*EXERCISE PROMPT*.
Repeat the entire listing exactly as written.

*MATERIAL SUPPLIED*.

· · ·

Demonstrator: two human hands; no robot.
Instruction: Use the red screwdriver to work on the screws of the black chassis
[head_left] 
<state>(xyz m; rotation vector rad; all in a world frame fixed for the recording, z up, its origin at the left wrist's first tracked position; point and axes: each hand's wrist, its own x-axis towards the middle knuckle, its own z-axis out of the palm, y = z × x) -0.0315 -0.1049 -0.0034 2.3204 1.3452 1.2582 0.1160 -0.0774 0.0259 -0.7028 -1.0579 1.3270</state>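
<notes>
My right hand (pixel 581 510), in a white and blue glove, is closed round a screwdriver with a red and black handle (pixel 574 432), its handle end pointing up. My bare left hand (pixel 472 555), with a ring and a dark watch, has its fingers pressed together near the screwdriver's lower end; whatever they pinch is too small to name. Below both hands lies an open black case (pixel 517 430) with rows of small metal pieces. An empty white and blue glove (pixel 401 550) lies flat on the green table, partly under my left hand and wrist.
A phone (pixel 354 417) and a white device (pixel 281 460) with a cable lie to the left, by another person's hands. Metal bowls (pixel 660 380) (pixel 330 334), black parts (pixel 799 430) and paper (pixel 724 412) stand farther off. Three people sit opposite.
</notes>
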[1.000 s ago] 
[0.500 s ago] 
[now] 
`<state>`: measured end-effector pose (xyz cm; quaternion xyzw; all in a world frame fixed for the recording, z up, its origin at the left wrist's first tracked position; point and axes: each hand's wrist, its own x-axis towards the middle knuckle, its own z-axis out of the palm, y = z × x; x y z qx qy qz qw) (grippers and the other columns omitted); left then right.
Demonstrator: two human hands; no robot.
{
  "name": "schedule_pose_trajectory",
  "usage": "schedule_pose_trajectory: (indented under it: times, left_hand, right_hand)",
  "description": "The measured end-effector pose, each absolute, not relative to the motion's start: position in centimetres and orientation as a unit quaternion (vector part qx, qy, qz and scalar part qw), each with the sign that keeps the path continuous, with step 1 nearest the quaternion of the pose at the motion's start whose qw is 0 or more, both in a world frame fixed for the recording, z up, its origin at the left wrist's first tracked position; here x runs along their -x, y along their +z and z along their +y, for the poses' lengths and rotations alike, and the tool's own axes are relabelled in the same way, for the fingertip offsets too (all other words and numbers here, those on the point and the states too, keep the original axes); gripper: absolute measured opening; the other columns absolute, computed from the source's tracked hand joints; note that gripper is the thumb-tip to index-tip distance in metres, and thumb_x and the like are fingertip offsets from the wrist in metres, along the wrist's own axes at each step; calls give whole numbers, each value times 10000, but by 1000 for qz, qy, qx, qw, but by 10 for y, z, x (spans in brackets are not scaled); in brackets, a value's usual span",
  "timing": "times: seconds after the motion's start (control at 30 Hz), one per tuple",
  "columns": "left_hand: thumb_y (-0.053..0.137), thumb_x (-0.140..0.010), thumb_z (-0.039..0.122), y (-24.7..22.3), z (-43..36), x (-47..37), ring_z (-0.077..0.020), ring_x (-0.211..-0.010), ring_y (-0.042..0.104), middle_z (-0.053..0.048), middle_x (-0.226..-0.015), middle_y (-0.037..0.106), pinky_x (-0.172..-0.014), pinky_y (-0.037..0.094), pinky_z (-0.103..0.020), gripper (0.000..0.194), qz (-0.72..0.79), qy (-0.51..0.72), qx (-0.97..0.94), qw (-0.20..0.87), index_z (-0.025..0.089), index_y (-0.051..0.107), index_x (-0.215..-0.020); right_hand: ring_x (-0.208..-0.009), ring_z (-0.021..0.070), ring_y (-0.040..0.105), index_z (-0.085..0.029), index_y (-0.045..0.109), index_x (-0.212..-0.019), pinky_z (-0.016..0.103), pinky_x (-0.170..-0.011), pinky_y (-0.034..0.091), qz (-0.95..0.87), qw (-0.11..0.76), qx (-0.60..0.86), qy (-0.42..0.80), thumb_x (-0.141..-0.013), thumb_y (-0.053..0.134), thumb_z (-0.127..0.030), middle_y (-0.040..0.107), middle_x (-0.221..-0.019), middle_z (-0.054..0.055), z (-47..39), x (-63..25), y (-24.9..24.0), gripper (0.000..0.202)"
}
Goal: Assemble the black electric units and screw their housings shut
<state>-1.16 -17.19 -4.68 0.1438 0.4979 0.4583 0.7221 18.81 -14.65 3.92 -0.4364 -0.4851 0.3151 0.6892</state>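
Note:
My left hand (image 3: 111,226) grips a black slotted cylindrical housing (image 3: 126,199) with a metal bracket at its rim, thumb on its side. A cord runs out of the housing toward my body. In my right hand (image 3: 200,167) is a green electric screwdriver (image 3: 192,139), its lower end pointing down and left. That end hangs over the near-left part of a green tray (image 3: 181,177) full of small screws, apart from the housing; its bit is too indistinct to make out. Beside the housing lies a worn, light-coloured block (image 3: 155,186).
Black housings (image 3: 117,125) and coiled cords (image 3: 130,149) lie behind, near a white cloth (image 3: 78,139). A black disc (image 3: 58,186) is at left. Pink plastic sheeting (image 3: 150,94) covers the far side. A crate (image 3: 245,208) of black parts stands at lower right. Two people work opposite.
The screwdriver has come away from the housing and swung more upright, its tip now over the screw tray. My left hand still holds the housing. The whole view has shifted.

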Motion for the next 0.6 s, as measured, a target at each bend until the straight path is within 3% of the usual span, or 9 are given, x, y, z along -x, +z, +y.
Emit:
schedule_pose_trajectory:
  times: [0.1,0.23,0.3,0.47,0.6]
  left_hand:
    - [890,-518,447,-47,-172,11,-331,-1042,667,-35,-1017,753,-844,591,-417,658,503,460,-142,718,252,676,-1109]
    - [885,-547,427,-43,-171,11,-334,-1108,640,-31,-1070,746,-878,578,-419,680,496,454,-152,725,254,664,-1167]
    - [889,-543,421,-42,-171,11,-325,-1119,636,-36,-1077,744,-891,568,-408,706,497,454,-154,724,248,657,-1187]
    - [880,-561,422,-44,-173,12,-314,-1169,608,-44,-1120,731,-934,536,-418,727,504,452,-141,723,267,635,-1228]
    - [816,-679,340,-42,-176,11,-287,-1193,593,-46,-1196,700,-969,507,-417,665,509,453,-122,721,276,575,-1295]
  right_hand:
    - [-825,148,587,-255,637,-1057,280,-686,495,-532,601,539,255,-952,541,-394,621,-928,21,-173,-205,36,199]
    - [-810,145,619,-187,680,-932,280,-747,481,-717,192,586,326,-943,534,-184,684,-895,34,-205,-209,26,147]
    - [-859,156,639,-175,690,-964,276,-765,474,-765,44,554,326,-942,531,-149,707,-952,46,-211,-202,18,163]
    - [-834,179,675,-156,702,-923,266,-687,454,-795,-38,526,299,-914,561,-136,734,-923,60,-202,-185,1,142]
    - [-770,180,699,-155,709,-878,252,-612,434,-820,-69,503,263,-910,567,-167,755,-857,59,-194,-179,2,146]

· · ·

*RESULT OF THE TASK*.
Demonstrator: two human hands; no robot.
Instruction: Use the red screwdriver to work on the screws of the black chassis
[head_left] 
<state>(xyz m; rotation vector rad; all in a world frame fixed for the recording, z up, its origin at the left wrist's first tracked position; point and axes: each hand's wrist, its own x-axis towards the middle knuckle, its own z-axis out of the palm, y = z × x) -0.0315 -0.1049 -0.0034 2.3204 1.3452 1.2582 0.1160 -0.0774 0.0259 -0.7028 -1.0579 1.3270</state>
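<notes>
My right hand (pixel 581 510), in a white and blue glove, is closed round a screwdriver with a red and black handle (pixel 574 432), its handle end pointing up. My bare left hand (pixel 472 555), with a ring and a dark watch, has its fingers pressed together near the screwdriver's lower end; whatever they pinch is too small to name. Below both hands lies an open black case (pixel 517 430) with rows of small metal pieces. An empty white and blue glove (pixel 401 550) lies flat on the green table, partly under my left hand and wrist.
A phone (pixel 354 417) and a white device (pixel 281 460) with a cable lie to the left, by another person's hands. Metal bowls (pixel 660 380) (pixel 330 334), black parts (pixel 799 430) and paper (pixel 724 412) stand farther off. Three people sit opposite.
</notes>
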[1.000 s ago] 
[0.500 s ago] 
[now] 
`<state>`: measured end-effector pose (xyz cm; quaternion xyzw; all in a world frame fixed for the recording, z up, its origin at the left wrist's first tracked position; point and axes: each hand's wrist, its own x-axis towards the middle knuckle, its own z-axis out of the palm, y = z × x; x y z qx qy qz qw) (grippers and the other columns omitted); left then right.
Demonstrator: two human hands; no robot.
{
  "name": "schedule_pose_trajectory",
  "usage": "schedule_pose_trajectory: (indented under it: times, left_hand, right_hand)",
  "description": "The measured end-effector pose, each absolute, not relative to the motion's start: position in centimetres and orientation as a unit quaternion (vector part qx, qy, qz and scalar part qw), each with the sign that keeps the path continuous, with step 1 nearest the quaternion of the pose at the motion's start whose qw is 0 or more, both in a world frame fixed for the recording, z up, its origin at the left wrist's first tracked position; here x runs along their -x, y along their +z and z along their +y, for the poses' lengths and rotations alike, and the tool's own axes are relabelled in the same way, for the fingertip offsets too (all other words and numbers here, those on the point and the states too, keep the original axes); gripper: absolute measured opening; the other columns absolute, computed from the source's tracked hand joints; note that gripper is the thumb-tip to index-tip distance in metres, and thumb_x and the like are fingertip offsets from the wrist in metres, along the wrist's own axes at each step; calls give whole numbers, each value times 10000, but by 1000 for qz, qy, qx, qw, but by 10 for y, z, x (spans in brackets are not scaled); in brackets, a value's usual span",
  "timing": "times: seconds after the motion's start (control at 30 Hz), one per tuple",
  "columns": "left_hand: thumb_y (-0.053..0.137), thumb_x (-0.140..0.010), thumb_z (-0.039..0.122), y (-24.7..22.3), z (-43..36), x (-47..37), ring_z (-0.077..0.020), ring_x (-0.211..-0.010), ring_y (-0.042..0.104), middle_z (-0.053..0.048), middle_x (-0.226..-0.015), middle_y (-0.037..0.106), pinky_x (-0.172..-0.014), pinky_y (-0.037..0.094), pinky_z (-0.103..0.020), gripper (0.000..0.194), qz (-0.72..0.79), qy (-0.51..0.72), qx (-0.97..0.94), qw (-0.20..0.87), index_z (-0.025..0.089), index_y (-0.051..0.107), index_x (-0.215..-0.020); right_hand: ring_x (-0.208..-0.009), ring_z (-0.021..0.070), ring_y (-0.040..0.105), index_z (-0.085..0.029), index_y (-0.045..0.109), index_x (-0.212..-0.019), pinky_z (-0.016..0.103), pinky_x (-0.170..-0.011), pinky_y (-0.034..0.091), qz (-0.95..0.87), qw (-0.11..0.76), qx (-0.60..0.86), qy (-0.42..0.80), thumb_x (-0.141..-0.013), thumb_y (-0.053..0.134), thumb_z (-0.127..0.030), middle_y (-0.040..0.107), middle_x (-0.221..-0.019), middle_z (-0.054..0.055), z (-47..39), x (-63..25), y (-24.9..24.0), gripper (0.000..0.202)"
}
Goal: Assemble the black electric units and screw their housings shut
<state>-1.16 -17.19 -4.68 0.1438 0.4979 0.4583 0.7221 18.81 -14.65 3.92 -0.4364 -0.4851 0.3151 0.6892</state>
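Note:
My left hand (image 3: 111,226) grips a black slotted cylindrical housing (image 3: 126,199) with a metal bracket at its rim, thumb on its side. A cord runs out of the housing toward my body. In my right hand (image 3: 200,167) is a green electric screwdriver (image 3: 192,139), its lower end pointing down and left. That end hangs over the near-left part of a green tray (image 3: 181,177) full of small screws, apart from the housing; its bit is too indistinct to make out. Beside the housing lies a worn, light-coloured block (image 3: 155,186).
Black housings (image 3: 117,125) and coiled cords (image 3: 130,149) lie behind, near a white cloth (image 3: 78,139). A black disc (image 3: 58,186) is at left. Pink plastic sheeting (image 3: 150,94) covers the far side. A crate (image 3: 245,208) of black parts stands at lower right. Two people work opposite.
The screwdriver has come away from the housing and swung more upright, its tip now over the screw tray. My left hand still holds the housing. The whole view has shifted.
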
Motion for the next 0.6 s, as measured, a target at each bend until the straight path is within 3% of the usual span, or 9 are given, x, y, z along -x, +z, +y.
Emit:
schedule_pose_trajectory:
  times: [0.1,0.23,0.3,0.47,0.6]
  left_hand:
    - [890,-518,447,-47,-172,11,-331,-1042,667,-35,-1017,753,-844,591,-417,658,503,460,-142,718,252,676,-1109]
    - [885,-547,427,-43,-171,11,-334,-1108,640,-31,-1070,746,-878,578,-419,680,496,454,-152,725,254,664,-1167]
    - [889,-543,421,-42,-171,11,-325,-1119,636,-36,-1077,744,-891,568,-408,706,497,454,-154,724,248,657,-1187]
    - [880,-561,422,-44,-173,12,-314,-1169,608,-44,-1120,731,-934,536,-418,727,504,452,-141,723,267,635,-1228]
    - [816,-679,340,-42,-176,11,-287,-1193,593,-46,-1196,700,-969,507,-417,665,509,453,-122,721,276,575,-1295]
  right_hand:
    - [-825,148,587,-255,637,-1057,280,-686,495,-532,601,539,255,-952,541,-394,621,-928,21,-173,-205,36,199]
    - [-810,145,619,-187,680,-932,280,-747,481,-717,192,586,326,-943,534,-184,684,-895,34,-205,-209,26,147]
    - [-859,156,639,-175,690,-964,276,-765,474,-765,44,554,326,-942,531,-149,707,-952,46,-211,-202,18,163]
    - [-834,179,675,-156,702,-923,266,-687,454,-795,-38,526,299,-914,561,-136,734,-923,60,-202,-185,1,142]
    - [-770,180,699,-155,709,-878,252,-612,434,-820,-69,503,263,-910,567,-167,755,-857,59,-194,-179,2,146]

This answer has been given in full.